11 Comments on “US warship in operation near disputed island in South China Sea”

  1. Fre Okin says:

    Eureka moment!

    More than meets the eye. This is not about legal issues as readers are duped by USN propaganda. It is about A2AD while US is rapidly losing.

    The real reason is not the legality. It is US desperately wanting Chinese to stop the A2AD driving CSG, subs from the SCS once and for all. You see the parallel with US desperation to contain N Korea. USN is perpetuating the greatest fraud on the American public.


  2. […] War possible if conflict between two countries ‘not handled properly’ …” –  “US warship in operation near disputed island in South China Sea” – “US Navy Destroyer Challenges Territorial Claims In South China Sea” – […]


  3. Anon says:

    Better yet, send unmanned underwater submersible drones armed with bomb to cripple the incorrigible trespassing American boat.


    • Fre Okin says:

      Be careful what you wish for. Since no war is declared, this is just a game of ‘disputed territory’ which China can play as well like I mentioned below.

      The Art of War means winning without starting one recklessly. Be patient and the US sea monkey will fade away.


      • Fugu says:

        This is not “disputed” territory. Just Washington showing how “macho” it is.

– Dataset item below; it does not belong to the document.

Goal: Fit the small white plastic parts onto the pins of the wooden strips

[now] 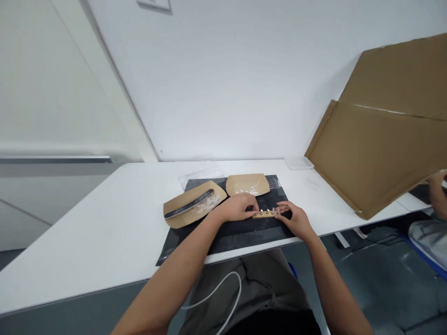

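A short tan strip [264, 214] with several small metallic and whitish pieces in a row lies on the black mat [240, 230]. My left hand [240, 207] is closed, its fingertips pinching the left end of the strip. At the other end, my right hand [295, 219] is closed too, thumb and fingers gripping the strip's right end around a small pale piece. Just behind my hands stands a tan paper tray [248, 179] with small white bits in it. To the left is a second tan tray [174, 204], holding a long dark curved piece [190, 204] and clear plastic bags [211, 202].
A clear plastic bag [199, 174] lies at the back of the white table [87, 232]. A shallow clear lid or box [299, 163] is near the wall. A large cardboard sheet [380, 149] stands at the right; beyond it shows another person's arm [437, 195].
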`<state>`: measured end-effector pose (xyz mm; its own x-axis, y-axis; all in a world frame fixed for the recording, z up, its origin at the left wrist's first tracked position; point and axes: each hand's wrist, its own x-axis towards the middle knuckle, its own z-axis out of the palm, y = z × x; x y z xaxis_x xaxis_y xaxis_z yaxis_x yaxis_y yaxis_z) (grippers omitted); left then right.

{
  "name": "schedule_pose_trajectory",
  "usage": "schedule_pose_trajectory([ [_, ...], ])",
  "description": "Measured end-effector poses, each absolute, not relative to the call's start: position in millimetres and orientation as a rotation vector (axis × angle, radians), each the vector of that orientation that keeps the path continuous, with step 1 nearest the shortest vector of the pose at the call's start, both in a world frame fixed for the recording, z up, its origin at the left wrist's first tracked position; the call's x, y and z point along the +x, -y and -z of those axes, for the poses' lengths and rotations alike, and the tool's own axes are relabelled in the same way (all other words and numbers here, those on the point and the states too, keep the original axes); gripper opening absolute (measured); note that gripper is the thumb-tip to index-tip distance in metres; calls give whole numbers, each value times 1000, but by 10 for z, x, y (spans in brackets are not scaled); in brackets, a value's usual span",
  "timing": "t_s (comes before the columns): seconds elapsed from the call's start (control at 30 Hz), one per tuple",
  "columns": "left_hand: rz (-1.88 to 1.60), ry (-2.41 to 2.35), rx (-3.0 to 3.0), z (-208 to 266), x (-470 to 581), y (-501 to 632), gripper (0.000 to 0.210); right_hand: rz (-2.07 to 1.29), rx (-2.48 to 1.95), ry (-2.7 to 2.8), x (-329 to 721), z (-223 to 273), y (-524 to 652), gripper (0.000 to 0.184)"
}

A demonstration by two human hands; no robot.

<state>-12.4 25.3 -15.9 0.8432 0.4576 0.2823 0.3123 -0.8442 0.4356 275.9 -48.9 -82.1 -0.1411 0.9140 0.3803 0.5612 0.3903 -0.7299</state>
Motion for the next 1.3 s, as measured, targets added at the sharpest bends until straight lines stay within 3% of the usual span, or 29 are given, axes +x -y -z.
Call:
schedule_pose_trajectory([
  [0.97,-440,-706,2589,165,-89,-214,10,-513,-1319,1803,2777,865,460,42],
  [1.3,-883,-656,2482,43,-81,-99,20,-491,-1364,1810,2731,794,475,38],
])
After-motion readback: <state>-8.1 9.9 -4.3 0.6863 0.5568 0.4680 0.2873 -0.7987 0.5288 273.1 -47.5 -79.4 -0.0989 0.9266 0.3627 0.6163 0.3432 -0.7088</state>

        Didn’t you used to be quite hawkish advocating crab-torpedos and what not? Lol


    • Joseph says:

      Bomb is expensive, and the American would love excuses. Old cargo ships are cheaper. They’re mostly fully automated. Even Abu Shayaf can easily reproram them. In the Fitzgerald incident, the American is actually looking excuse of ‘terrorist attack’ by hacking the autopilot of the cargo ship by terrorists.


  4. Joseph says:

    Time to prepare the cargo ships with bulbous bows. There is an AIS-less ship nearby to sodomize.


  5. Fre Okin says:

    Expect the Chinese to do FON ‘within 12 NM’ of Hawaiian islands when she participate in RIMPAC. China dispute US ownership of some island features just like US dispute hers. Have fun!

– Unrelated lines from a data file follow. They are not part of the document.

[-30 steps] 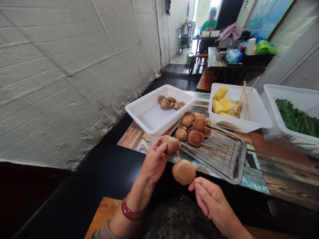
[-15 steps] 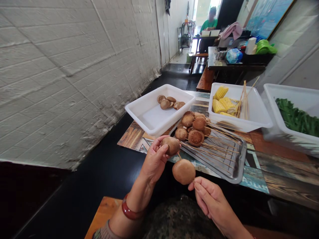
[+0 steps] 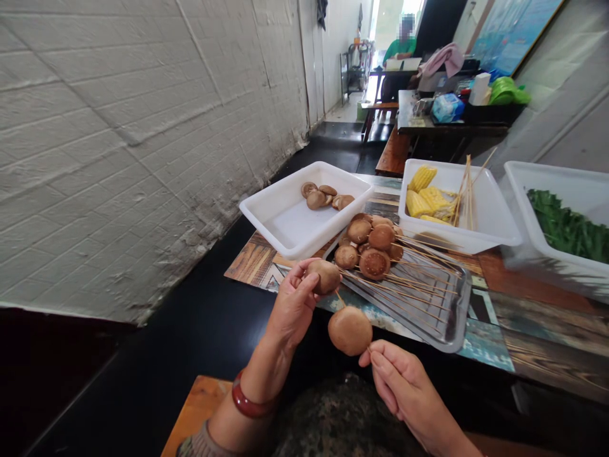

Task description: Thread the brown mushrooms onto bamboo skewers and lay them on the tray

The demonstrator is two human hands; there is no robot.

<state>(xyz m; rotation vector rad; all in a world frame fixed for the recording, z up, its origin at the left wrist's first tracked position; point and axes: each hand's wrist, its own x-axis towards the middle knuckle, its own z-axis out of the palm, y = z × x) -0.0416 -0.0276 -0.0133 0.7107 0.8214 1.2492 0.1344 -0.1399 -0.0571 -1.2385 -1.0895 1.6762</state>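
Note:
Fingers and thumb of my left hand [image 3: 295, 303] are closed round a brown mushroom [image 3: 325, 277]. Below and right of it, a larger mushroom [image 3: 351, 331] is threaded on a thin skewer [image 3: 339, 298], whose upper end reaches the held mushroom. Whether that tip has gone into it I cannot tell. My right hand [image 3: 402, 377] pinches the skewer just below the larger mushroom. Beyond both hands, a metal tray [image 3: 459, 333] carries several skewered mushrooms [image 3: 374, 262], their sticks pointing right.
A white tub [image 3: 271, 231] with loose mushrooms stands beyond my left hand. Further right are a tub [image 3: 499, 219] of corn [image 3: 425, 200] and skewers, and a tub [image 3: 554, 171] of green leaves. A wall [image 3: 157, 139] runs along the left. A person [image 3: 402, 47] sits far back.
The mushroom in my left hand has shifted slightly left, and a little more skewer shows between the two mushrooms. My right hand has barely moved.

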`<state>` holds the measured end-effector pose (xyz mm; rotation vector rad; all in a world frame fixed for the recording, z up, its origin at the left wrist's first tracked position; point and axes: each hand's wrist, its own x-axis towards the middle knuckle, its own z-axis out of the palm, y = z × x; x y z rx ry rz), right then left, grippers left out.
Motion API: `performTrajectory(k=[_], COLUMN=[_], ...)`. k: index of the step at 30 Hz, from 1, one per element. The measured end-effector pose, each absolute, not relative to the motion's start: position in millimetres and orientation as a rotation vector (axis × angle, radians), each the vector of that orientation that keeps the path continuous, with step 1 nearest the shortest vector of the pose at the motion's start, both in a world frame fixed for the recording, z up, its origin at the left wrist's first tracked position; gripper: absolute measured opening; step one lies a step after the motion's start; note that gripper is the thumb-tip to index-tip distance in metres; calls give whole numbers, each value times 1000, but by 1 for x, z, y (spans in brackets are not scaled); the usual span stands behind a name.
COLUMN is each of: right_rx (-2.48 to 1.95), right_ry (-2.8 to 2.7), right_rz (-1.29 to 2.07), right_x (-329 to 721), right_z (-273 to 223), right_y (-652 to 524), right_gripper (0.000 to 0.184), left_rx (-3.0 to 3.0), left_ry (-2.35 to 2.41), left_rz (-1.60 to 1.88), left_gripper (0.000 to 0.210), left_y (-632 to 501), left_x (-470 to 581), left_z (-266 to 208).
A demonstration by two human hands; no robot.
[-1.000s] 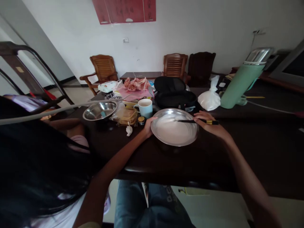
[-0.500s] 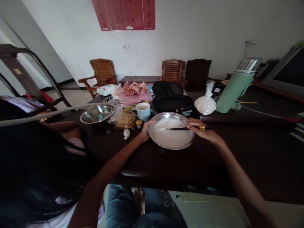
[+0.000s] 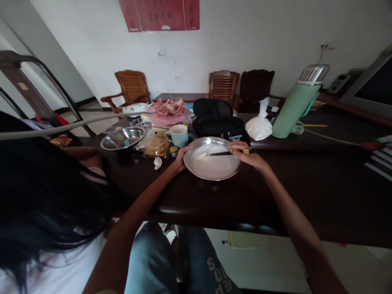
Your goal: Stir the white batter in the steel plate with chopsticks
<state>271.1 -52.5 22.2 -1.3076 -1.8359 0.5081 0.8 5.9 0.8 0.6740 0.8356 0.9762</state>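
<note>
Near the front edge of the dark wooden table (image 3: 306,183), a left hand (image 3: 180,157) curls against the rim of a wide steel bowl of white batter (image 3: 212,163), bracing it while the right hand (image 3: 245,154) pinches black chopsticks (image 3: 225,153) over the mix.

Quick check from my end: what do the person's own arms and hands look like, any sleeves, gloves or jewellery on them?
Both forearms are bare from the elbow down. The left hand and right hand wear no gloves, and no watch, bracelet or ring is visible. A pale sleeve edge shows near the left upper arm at the bottom of the view.
</note>
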Motion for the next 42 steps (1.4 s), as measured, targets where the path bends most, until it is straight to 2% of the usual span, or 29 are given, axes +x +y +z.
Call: performTrajectory(k=[3,6,11,15,19,25,30,37,40,42], right_rx=[-1335,-1320,-1162,-1154,-1230,-1300,-1223,-1437,-1466,-1417], right_ry=[-1772,-1744,-1923,-1890,-1806,-1722,-1944,-1833,-1752,-1761], right_rz=[505,654,893,701,613,694,860,376,368,480], right_x=[296,319,294,257,265,314,292,265,285,292], right_z=[30,42,46,36,29,37,34,13,18,24], right_y=[-53,-65,-67,-43,-31,-61,-82,-80,-80,-82], right_gripper=[19,22,14,14,17,22,18,16,17,20], left_rx=[671,679,703,685,642,648,728,766,714,698], left_ry=[853,882,872,843,867,869,855,872,935,943], left_rz=[1002,1025,1079,1112,1124,1081,993,824,803,767], left_gripper=[24,24,23,22,23,23,21,30,27,26], left_y=[6,4,-3,-6,-7,-5,8,49,66,70], left_x=[1,2,3,3,2,-3,-8,4,9,10], left_z=[1,1,1,-2,-6,-1,3,10,11,10])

    Check Hawaiian map. Far west there is a Chinese sounding name Puuwai, Nihau towns. There is Kuakamoku Rock and Kuakamoku Reef, Kawa Point. Since PCA ruling ‘Taiping island is a rock’, China can do FON inside 12 NM there, even 500′ if she is aggressive enough.


    • Joseph says:

      You don’t need to check the Chinese-sounding name. Hawaii was part of Nanyang. Before the American annexation of Hawaii, it was flourishing because of it lucrative trade of sandalwood, a good-quality ingredient for Chinese incense. The American has no use for sandalwood, but it is highly price by the Asians. To this day, there are two group of Chinese in Hawaii, the pre-Americans and the Chinese Americans. Now that the Chinese is once again strong, the Hawaiian is actively seeking Chinese support for independent Hawaii, free from the American, just like it was.